Commanders and leaders
- Luís de Melo e Sampaio (DOW); António Teles de Meneses; Brás de Castro;: Prince Muhi-al-Din

Strength
- Unknown: 10,000, 25,000 or 40,000 men

Casualties and losses
- Unknown: 700–7,000 killed

= Siege of Daman (1638–1639) =

Portuguese victory over the Mughals in India

The siege of Daman of 1639, also called the great siege of Daman was a military engagement between Portuguese forces and those of the Mughal Empire in the city of Daman, in India. A Mughal army commanded by the Mughal prince Muhi-al-Din (Aurangzeb) attempted to assault Daman, but was repulsed in the face of stubborn Portuguese resistance.

==The siege==
After invading the territory of Daman, the Mughals set up their camp in Magravará, and from there dug trenches and siege works to approach Daman. All male Portuguese residents able to bear arms were called up for service, and engaged with the Mughals outside the walls in an attempt to keep them at bay.

As reports reached Goa and neighbouring Portuguese garrisons of the siege, reinforcements were dispatched to Daman. The viceroy sent a detachment of troops under the command of the captain-major of the north Dom Brás de Castro, who upon arriving at Daman conducted a number of limited rallies against the Mughals outside the walls several times, though he was strictly forbidden on the viceroys orders.

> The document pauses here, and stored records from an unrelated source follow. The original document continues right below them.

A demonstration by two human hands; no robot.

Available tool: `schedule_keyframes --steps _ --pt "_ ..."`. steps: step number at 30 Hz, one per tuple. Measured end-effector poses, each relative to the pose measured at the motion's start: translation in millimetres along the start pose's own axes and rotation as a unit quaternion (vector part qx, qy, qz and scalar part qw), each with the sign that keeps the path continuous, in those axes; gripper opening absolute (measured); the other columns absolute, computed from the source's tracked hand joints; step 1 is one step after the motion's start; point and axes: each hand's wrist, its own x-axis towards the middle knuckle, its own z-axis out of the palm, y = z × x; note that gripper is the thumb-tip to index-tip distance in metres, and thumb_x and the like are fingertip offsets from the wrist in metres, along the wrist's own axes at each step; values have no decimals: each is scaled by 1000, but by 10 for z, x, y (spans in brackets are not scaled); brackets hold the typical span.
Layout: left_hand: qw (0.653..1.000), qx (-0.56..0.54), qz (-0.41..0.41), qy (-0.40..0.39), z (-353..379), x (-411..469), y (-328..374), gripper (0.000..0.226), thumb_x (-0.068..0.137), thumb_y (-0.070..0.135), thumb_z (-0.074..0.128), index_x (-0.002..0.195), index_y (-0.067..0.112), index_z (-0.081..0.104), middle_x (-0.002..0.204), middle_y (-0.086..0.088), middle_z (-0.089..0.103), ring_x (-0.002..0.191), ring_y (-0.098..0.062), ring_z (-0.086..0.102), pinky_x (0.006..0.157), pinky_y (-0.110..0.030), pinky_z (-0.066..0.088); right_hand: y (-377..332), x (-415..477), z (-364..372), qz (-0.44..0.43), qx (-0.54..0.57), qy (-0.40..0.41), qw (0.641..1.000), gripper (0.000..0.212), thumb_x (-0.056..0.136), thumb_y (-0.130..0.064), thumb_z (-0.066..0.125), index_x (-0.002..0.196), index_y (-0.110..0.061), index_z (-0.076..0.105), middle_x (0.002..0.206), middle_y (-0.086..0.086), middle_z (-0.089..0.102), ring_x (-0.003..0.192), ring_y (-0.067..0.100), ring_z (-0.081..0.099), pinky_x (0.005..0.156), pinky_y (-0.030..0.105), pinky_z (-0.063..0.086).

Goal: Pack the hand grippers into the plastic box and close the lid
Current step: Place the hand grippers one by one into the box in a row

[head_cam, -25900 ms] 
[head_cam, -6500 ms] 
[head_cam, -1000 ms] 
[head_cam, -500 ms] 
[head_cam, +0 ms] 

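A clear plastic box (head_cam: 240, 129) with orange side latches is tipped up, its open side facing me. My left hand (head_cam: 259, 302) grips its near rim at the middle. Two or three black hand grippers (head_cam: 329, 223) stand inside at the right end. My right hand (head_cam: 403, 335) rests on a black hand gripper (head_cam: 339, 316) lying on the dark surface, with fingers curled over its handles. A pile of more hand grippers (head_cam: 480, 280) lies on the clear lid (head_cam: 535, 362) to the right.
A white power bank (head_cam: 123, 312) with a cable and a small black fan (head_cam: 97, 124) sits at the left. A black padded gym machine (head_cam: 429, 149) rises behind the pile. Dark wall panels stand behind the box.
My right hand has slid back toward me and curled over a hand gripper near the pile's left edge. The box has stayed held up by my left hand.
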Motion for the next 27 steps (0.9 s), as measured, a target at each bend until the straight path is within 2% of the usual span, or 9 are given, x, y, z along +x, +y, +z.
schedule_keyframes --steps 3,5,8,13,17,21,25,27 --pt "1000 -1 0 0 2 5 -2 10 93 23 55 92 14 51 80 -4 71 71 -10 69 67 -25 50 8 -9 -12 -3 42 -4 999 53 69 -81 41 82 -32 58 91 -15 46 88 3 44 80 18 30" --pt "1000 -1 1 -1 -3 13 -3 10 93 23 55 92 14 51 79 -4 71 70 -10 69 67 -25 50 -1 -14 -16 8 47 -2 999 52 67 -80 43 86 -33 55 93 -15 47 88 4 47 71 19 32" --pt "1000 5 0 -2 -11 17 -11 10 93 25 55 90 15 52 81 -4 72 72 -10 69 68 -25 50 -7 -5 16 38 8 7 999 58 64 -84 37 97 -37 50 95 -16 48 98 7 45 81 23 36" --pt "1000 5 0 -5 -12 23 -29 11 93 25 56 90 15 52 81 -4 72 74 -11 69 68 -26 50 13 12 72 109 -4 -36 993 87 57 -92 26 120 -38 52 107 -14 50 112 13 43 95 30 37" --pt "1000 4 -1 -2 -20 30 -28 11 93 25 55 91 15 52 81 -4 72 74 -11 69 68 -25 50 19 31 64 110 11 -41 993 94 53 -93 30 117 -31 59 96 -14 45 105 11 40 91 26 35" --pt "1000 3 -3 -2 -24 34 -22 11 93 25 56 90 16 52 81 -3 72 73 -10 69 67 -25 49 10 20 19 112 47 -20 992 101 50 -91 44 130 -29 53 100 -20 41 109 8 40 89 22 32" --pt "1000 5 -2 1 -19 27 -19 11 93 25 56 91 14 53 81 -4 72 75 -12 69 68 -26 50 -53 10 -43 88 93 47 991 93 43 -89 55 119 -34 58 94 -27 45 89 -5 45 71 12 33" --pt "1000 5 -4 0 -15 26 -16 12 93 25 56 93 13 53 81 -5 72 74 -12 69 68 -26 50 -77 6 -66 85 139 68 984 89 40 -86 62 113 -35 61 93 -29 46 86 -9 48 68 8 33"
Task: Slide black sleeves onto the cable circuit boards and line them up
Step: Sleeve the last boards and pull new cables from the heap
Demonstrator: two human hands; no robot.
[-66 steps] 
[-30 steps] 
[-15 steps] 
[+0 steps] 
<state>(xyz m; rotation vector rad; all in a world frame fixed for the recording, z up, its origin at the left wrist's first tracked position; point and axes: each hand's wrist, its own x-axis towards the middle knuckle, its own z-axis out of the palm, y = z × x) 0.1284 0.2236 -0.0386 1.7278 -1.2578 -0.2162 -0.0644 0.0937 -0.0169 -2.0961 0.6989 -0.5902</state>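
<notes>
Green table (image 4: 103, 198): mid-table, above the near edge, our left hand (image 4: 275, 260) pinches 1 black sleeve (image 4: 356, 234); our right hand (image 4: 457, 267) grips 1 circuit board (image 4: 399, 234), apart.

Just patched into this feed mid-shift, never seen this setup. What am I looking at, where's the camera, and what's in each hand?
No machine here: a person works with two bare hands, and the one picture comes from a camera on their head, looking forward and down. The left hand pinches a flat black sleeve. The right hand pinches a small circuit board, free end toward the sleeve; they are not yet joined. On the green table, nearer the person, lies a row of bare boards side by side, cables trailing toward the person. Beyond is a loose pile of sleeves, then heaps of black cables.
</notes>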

The defenders of Daman were later joined by reinforcements under the command of general Luís de Melo e Sampaio, who ordered a general sally with all of his troops. The Portuguese managed to surprise the Mughals and capture the siege-works closest to the city, but were afterwards forced to withdraw back behind the city walls by the numerical superiority of the Mughals. General Sampaio and his son Diogo were both wounded in the action while covering the retreat of their men, and general Luís de Melo Sampaio died two days later at Daman. He was replaced by captain-major António Teles de Meneses.

On the evening of 5 January 1639, an English ship transporting William Methwold, who had recently resigned the position of president of the English commerce in India called at Daman, and despite the siege, the Portuguese captain of the city offered Methwold a barrel of wine and other refreshments. Because the Mughals were unable to cut the naval supply lines to Daman, the Portuguese were able to continuously reinforce the city from the sea.

Unable to break through Portuguese defenses despite mounting casualties, the Mughals requested peace through the governor of Surat Mir Musa, with the help of the president of the English East India Company factory at Surat, and later lifted the siege, having lost 700 to 7,000 men in the action.